A leading Italian newspaper on Monday urged the deputy of head of Italy's fragile ruling coalition to resign over the expulsion of the wife and daughter of dissident Kazakh oligarch Mukhtar Ablyazov.
Interior Minister Angelino Alfano, who also serves as deputy premier, was not told of the operation in which Ablyazov's wife Anna Shalabayeva and their 6-year-old daughter Alua were expelled in May, the government said in a statement on Friday.
It said it had now withdrawn the deportation order.
The incident has added to the headaches facing Prime Minister Enrico Letta, who was already struggling to contain coalition tensions between Alfano's centre-right People of Freedom (PDL) and his own centre-left Democratic Party (PD).
Italian newspapers reported that at least four senior officials, including Alfano's own chief of staff could be sacked over the incident, and La Repubblica called for Alfano, a key lieutenant of centre-right leader Silvio Berlusconi, to go.
"A minister who doesn't know about an operation of this kind and is not in control of the police is both responsible for everything and good for nothing: He should resign," the left-leaning newspaper said in a front-page editorial.
Economic interests
Members of Alfano's People of Freedom party rejected the demand, saying La Repubblica was trying to bring down the government only months after the deadlocked national election in February which forced the creation of the uneasy coalition.
The PD, wary about exacerbating problems for Letta, has been more circumspect but Dario Nardelli, a senior deputy, said "it is in Alfano's interest to clear up this situation".
Italy has major economic interests in Kazakhstan, including energy group Eni's stake in the giant Kashagan oil field.
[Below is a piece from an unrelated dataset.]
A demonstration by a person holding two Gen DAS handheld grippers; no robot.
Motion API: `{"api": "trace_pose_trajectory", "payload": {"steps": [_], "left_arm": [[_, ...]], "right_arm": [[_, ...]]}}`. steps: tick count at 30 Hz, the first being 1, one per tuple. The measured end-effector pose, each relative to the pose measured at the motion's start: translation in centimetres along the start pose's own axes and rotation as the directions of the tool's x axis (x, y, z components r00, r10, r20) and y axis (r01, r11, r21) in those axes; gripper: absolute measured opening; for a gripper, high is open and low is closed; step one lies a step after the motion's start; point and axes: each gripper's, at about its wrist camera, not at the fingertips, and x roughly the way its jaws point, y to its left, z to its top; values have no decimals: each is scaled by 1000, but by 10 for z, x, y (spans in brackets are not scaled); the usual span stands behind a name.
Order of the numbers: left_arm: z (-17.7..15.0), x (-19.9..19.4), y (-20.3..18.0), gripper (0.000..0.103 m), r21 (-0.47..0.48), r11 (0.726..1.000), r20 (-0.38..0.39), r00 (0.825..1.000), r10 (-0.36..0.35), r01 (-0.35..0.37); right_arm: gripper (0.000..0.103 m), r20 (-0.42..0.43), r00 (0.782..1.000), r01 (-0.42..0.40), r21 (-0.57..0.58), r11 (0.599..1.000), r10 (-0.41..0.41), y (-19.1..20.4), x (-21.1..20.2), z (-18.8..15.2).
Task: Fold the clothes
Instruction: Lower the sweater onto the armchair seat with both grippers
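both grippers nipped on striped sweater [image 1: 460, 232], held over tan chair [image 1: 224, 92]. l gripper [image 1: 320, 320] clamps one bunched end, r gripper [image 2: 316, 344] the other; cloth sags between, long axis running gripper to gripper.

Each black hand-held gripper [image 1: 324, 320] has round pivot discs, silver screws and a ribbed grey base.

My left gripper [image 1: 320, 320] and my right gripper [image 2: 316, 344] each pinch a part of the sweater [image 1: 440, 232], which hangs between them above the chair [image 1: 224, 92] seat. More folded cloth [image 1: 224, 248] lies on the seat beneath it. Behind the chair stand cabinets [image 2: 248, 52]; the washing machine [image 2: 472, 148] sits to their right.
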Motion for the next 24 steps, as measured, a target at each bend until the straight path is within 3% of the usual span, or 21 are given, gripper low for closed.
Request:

The case has also highlighted the close relations between Berlusconi's former government, in which Alfano served as justice minister, and Kazakh President Nursultan Nazarbayev, who has ruled the oil-rich state for 17 years.
On Monday, Berlusconi, whose own legal problems have stoked coalition tensions, denied a report in the Unione Sarda newspaper that he had met Nazarbayev in Sardinia to discuss the case on 6 July, while the Kazakh leader was on holiday.
Letta has pledged to continue investigations into the deportation of Shalabayeva, who was hustled onto a private plane to Kazakhstan despite having a valid Latvian residence permit enabling her to stay in the European Union.
Ablyazov, a banker and ex-energy minister turned bitter critic of Nazarbayev, fled Kazakhstan after his bank BTA was declared insolvent and nationalised in 2009.
'Hostage' of the government
He was not present when Italian police raided the couple's Rome villa on 29 May and has accused the Kazakh government of "kidnapping" his family.
In an interview with La Repubblica on Monday, his eldest daughter Madina said her mother had been made a "hostage" of the government, which has been severely criticised for its treatment of political opponents by groups including Human Rights Watch and Amnesty International.
"The possibilities open to my father's enemies are unlimited as this extraordinary expulsion proves once again," she said.
The Italian government has asked Kazakhstan to safeguard Shalabayeva's rights but Kazakh authorities say she will not be able to leave pending an investigation into allegations she illegally obtained passports for relatives of Ablyazov.